Appreciating Soil, Slugs, Flies and Pigeon Poo
Soil, Slugs, Flies and Pigeon Poo
It’s no secret to anyone that knows me….I love soil. I could give you 1001 hypotheses about why I love soil, but these days I prefer not to waste my energy trying to fathom the unfathomable. I just love soil without reason, though not without cause.
Each month, I watch everyone put out their green compost bins to be collected by the council's waste disposal trucks and feel a deep sense of loss. The land this ‘waste’ has been taken from has been stripped of yet more self renewing nourishment, at the hands of human ignorance. This organic matter is going away to be made into compost that the local tip will sell in plastic sacks to gardeners of all kinds. Yet despite this mildly useful destiny - I know it could have been more…..so much more. Such is life and yet the discomfort is not lessened through this acceptance, because hope cannot be extinguished.
This year I have learned to love flies and slugs and pigeon poo too.
I witnessed the swallows rearing their young on a house whilst builders erected scaffolding all around them, totally oblivious to their indomitable spirit. I watched them dipping and diving in the air gathering insects to feed their young and wished there were more flies around for them. I return to my garden, the only place I have seen insects gather in any number. Hover flies land on my shoulder, flies feast on perennial celery pollen and chicken poo, bees buzz from pansy to agastache, wasps drink from the water feature after walking skillfully down a stem belonging to Apium nodiflorum, whilst ladybirds sit as still and graceful as ever. I look up and beckon the swallows to an oasis.
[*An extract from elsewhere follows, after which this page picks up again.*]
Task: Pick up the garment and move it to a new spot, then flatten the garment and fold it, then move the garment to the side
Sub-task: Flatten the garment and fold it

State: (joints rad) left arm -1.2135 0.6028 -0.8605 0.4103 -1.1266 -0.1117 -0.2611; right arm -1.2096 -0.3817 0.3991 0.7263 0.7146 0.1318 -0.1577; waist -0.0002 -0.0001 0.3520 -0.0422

I spy the blackbirds scratching underneath the flowering currant bush, finding all kinds of wild besties enjoying a rare patch of moist well mulched soil and I notice the sparrows are once again investigating the stems of the roses, hoping for a fat aphid or two, but not having much luck today!
In the canopy of the Ash tree above the pigeons clatter about noisily, leaving their rich deposits on the garden below. I thank them for their contribution, but I am not always so grateful when they target my head with a precision that reveals nature’s endless capacity for mischievous play. I had recently read about the flocks of passenger pigeons that were so spectacularly large that they used to turn the sky dark from blocking out the light - something Joel Greenberg refers to as a ‘Feathered River Across the Sky’ (the title of his book). These birds left such copious deposits that they re-invigorated entire forests . I ask the sky what will become of us in the wake of such devastation.
My neighbour walks past, they won’t even have heard of a passenger pigeon, let alone comprehend the grief that I am immersed in. A hen asks me for a treat from the top of her compost pile in her loud and abrupt voice and I turn my heart towards bringing her a moment of joy and fetch a cup of afternoon corn and the inside of a pepper, full of her favourite seeds. She summons her fellow hens to share the bounty and then tells them off for doing so….I enjoy her seeming irrationality that soars well beyond my intellect.
I head over to the farm to investigate the areas of land that have been recently mulched with nettles and grass and dock leaves. I witness the miraculous efficiency of slugs in creating beautiful granular soil from plant matter. Combined with the work of the worms, the soil was moist, alive and growing. I had only been moaning about the slugs a few weeks ago, I was told to use beer traps or organic slug pellets, to kill them. I couldn’t do it. The slugs are like nature's immune and detox system all in one. Munching away at weak, sickly or dead plants and returning their bodies back to the earth. I noticed they only ate the plants that had initially been started in the greenhouse, the plants that were struggling to adapt to a change of soil or environment. I realised the slugs were showing me I needed to grow stronger plants and to better support them to adjust more harmoniously to their environment. I made a compost tea from nettles and egg shells, with some rocks and clods of clay thrown in for good measure, because intuitively it felt good to do so. Like a child making mud pies all over again, only this time with a deeper purpose and will emerging from my curiosity. This compost tea will hopefully support new plants to adjust after replanting and reduce the slugs workload.
I walked across the land in the rain, slugs of all shapes and sizes emerged from the surrounding pastures in their hundreds, a formidable soil creating workforce, if ever I saw one. I thanked them for their contribution towards creating nature's paradise.
Perhaps my love of soil, slugs, of flies and pigeon poo will inspire you to learn to love them too, or more accurately help you remember that you already do.